As part of a lawsuit alleging a grab bag of business torts, one defendant counterclaimed for copyright infringement. Along with filing suit, plaintiffs created www.predatorix.com, which said nasty things about defendant Orix. (For all that appears from this opinion, plaintiffs have little to recommend them, but I must credit them for a better-than-average choice of protest domain name.) Predatorix.com also contained a copy of a webpage from Orix’s site, on which Orix had advertised T-shirts with a slogan touting Orix’s aggressive collection practices, “Just Pay.”

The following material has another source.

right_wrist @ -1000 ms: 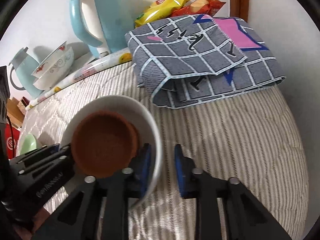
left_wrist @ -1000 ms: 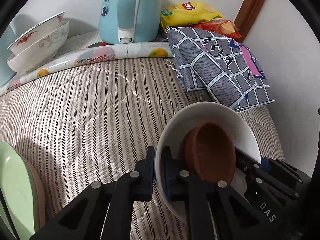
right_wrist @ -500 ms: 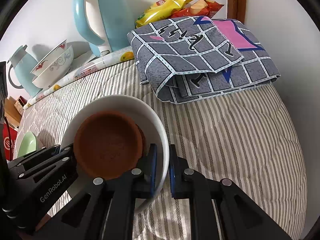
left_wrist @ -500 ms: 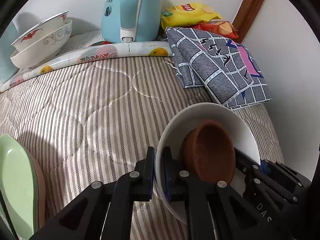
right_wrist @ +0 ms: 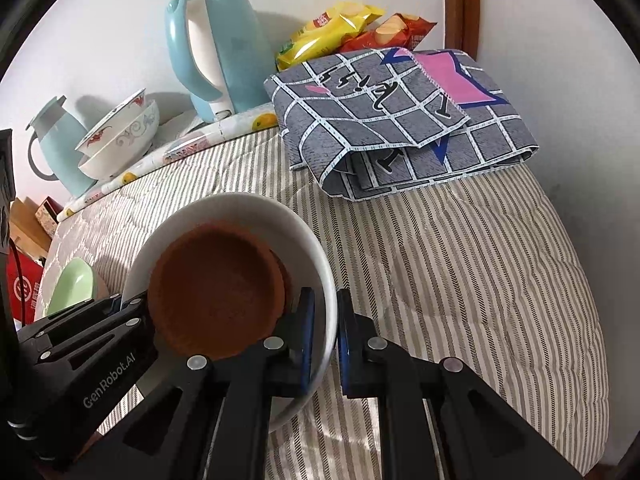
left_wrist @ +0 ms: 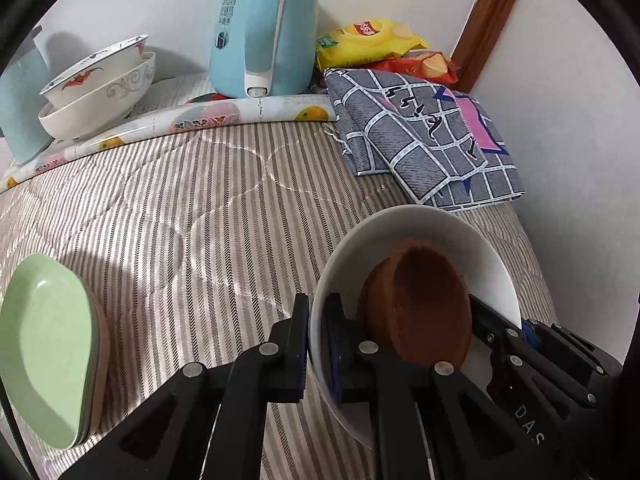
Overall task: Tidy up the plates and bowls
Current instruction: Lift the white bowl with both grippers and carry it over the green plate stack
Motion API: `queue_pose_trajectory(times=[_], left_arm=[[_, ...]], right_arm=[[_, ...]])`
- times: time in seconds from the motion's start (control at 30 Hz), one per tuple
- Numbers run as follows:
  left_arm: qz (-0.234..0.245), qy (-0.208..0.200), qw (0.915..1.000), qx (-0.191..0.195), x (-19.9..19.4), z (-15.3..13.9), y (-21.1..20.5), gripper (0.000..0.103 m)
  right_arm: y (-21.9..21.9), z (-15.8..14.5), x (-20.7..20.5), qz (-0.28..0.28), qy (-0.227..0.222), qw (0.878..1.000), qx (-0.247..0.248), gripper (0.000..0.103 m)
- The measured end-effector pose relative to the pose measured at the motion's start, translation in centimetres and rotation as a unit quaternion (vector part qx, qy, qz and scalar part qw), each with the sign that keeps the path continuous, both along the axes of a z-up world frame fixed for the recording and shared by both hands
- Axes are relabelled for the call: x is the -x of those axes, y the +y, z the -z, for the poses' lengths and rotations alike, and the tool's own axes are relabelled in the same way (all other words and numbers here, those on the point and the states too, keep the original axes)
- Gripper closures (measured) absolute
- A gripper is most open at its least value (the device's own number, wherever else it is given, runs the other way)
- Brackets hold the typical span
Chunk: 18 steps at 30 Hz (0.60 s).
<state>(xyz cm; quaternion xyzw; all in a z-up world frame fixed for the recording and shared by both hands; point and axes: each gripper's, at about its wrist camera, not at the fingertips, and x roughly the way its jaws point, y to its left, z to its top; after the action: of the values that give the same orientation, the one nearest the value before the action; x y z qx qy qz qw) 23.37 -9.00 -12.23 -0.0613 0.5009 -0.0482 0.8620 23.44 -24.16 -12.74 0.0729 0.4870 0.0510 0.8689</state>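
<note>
At nine o'clock from your left gripper (left_wrist: 316, 336), green plates (left_wrist: 44, 344) lie on the striped bedspread (left_wrist: 192, 208). Its fingers pinch the near rim of the white bowl (left_wrist: 416, 236), brown bowl (left_wrist: 428, 304) nested inside. At three o'clock, your right gripper (right_wrist: 324, 332) fingers clamp the opposite rim.

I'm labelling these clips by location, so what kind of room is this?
Probably a home, perhaps a bedroom or small living space doubling as a kitchen corner. A striped quilted cover serves as the work surface, with a blue electric kettle, stacked patterned bowls and snack bags against the wall.
</note>
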Motion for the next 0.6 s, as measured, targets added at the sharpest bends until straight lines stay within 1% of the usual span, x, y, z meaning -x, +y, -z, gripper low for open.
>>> queue_pose_trajectory(times=[0.07, 0.17, 0.6], left_arm=[[-0.001, -0.002, 1.0, 0.001, 0.4, -0.3, 0.1, 0.094], [-0.001, -0.007, 1.0, 0.001, 0.9, -0.9, 0.3, 0.094], [-0.013, -0.024, 0.9996, 0.001, 3.1, -3.0, 2.2, 0.094]], right_arm=[[0.0, -0.4, 0.4, 0.005, -0.002, 1.0, -0.005, 0.093], [0.3, -1.0, 0.8, 0.006, -0.007, 1.0, 0.0, 0.093], [2.1, -3.0, 2.8, -0.001, -0.024, 1.0, -0.001, 0.093]])
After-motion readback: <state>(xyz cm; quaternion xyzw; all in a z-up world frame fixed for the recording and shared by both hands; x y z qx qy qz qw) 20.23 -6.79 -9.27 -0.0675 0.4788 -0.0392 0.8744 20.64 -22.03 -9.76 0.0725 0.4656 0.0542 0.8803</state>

Orix counterclaimed for libel per se, based on statements basically accusing Orix of financial improprieties of various sorts. The court easily rejected the defense that the statements were mere opinion, since they recited various alleged specific facts. Even an “anonymous outrageous posting on an Internet message board” might be perceived by the audience as a statement of fact. Here, the site linked to court documents, deposition videos, news articles, etc., heightening the fact-like nature of the claims despite the formal statement that this was the creator’s personal opinion. The creator even said “I am verifying the accuracy [of one claim] and intend to post it within a few weeks.”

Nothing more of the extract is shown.